Вика не заходит в его отдел, не подходит в коридоре, не обедает с ним, но Вика звонит – и пока довольно часто. Вика говорит теперь с Родионцевым определённым телефонным голосом.
Вика звонит: да, она смело спросила за чаепитием у Аглаи Андреевны, точнее намекнула[37], что Родионцев грустный. Аглая Андреевна ответила ей спокойно: «Вика, разве мы вдвоём не справимся? Или вы ищете кого-то третьего?» Вика считает, что Родионцев должен что-то срочно делать. Аглая явно намекает, что надо искать кого-то третьего, кто будет вместо Мити.
Вике теперь легче. Всё-таки она старалась ему помочь. Он же, Родионцев, с тупостью всё чего-то ждёт.
Но на десятый день, кажется, пришла большая обида, он всё больше думает об Аглае Андреевне. Обида оказывается неожиданным чувством. Он думает об Аглае Андреевне, притом так много и так странно о ней думает, что чуть ли не любит её, – именно на влюблённость похоже это чувство. Как юнец, он представляет, что Аглая Андреевна заболела и осталась одна (он один помогает ей с лекарствами.
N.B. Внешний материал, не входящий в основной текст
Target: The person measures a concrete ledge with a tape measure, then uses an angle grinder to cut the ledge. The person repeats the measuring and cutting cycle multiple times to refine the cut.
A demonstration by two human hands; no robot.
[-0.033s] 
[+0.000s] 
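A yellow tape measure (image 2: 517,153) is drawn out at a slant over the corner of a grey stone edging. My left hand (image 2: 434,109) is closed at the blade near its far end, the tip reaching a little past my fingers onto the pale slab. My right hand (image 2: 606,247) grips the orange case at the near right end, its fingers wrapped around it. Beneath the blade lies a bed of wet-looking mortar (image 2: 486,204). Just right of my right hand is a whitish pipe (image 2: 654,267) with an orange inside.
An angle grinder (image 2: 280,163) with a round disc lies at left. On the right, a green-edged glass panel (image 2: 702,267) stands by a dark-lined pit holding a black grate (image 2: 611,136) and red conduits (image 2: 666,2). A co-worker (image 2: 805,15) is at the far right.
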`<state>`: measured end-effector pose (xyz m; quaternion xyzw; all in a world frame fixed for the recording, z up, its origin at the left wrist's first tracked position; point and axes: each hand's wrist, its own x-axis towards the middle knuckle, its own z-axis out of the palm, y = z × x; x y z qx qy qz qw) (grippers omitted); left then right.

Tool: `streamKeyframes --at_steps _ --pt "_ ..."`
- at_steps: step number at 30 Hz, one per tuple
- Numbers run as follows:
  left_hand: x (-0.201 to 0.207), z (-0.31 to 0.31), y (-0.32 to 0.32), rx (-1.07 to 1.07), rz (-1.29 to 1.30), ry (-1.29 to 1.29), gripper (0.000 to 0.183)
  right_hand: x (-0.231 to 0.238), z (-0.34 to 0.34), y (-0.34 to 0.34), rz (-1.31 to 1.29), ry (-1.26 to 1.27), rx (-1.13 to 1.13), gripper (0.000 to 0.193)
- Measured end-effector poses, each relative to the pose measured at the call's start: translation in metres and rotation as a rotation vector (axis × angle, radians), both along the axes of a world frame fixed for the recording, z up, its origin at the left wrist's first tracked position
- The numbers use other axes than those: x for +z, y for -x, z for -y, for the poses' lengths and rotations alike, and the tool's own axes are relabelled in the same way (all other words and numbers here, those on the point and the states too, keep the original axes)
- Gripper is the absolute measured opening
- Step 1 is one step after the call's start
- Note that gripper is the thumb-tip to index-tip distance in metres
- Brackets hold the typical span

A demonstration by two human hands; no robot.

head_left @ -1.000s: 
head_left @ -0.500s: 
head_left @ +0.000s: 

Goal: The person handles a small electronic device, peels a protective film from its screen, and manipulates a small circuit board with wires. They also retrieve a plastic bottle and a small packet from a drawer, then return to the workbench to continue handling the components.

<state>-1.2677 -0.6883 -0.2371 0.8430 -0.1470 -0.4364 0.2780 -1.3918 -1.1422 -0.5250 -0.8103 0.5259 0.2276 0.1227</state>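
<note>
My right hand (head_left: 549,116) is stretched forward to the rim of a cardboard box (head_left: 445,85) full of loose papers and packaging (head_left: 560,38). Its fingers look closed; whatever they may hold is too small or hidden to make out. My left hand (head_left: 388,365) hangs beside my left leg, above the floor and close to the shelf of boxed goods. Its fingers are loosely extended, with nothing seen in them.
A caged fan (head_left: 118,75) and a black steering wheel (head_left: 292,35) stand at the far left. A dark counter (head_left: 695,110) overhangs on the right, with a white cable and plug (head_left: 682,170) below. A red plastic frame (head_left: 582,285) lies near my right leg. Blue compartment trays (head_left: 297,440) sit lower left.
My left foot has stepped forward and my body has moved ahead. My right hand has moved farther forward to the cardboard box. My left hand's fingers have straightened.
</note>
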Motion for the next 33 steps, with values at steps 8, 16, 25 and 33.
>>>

И она, одинокая, понимает наконец, кто ей реально предан[38]. Мысли уносили его далеко). Оказалось, что его, Родионцева, давно не обижали. Он жил и жил, и не испытывал ни в себе, ни на себе никакого более или менее сильного чувства. Вдруг обида дала короткую вспышку злобы:
– Да что такое! Старая холёная[39] баба – чего я о ней думаю?!
Обидно: ему не очень были нужны эти мелкие блага от секретаря директора (как, возможно, они не были нужны Вике, хотя и её практичность можно понять). Ему нужны были, как видится теперь, тепло и солнечная приёмная, занятость в жизни, суета смышлёного человека при директоре. В этом было его значение. Этого значения его вдруг лишили. Он был хорошим (он дарил цветы Аглае Андреевне, он пил не больше пятидесяти граммов коньяку, он не встречался с молоденькими женщинами). Теперь он не нужен. В сорок лет… Десять, нет, больше, пятнадцать лет он провёл в делах и чаепитиях в этой приёмной. Можно считать, это было всегда. Он закончил институт, пришёл сюда на работу, Аглая Андреевна выделила и приблизила его. Она почувствовала, что у него гнущийся позвоночник[40], что он мил, вежлив, быстр, весел, а иногда остроумен. Родионцев взрослел и из него получился, как однажды сказала Аглая Андреевна, работник свиты. Он чувствовал себя нужным. И Аглая Андреевна тоже, конечно, чувствовала, что такой вот человек, мягкий и спокойного ума, поможет в деловой суете[41] больше и верней, нежели нервный гений. Поэтому и приблизила, подняла Родионцева – себе в помощь. Его и Вику, двоих. При всём том Родионцев и Вика оставались в жизни людьми обычными, живущими на прежних деньгах и в своих же небольших квартирах.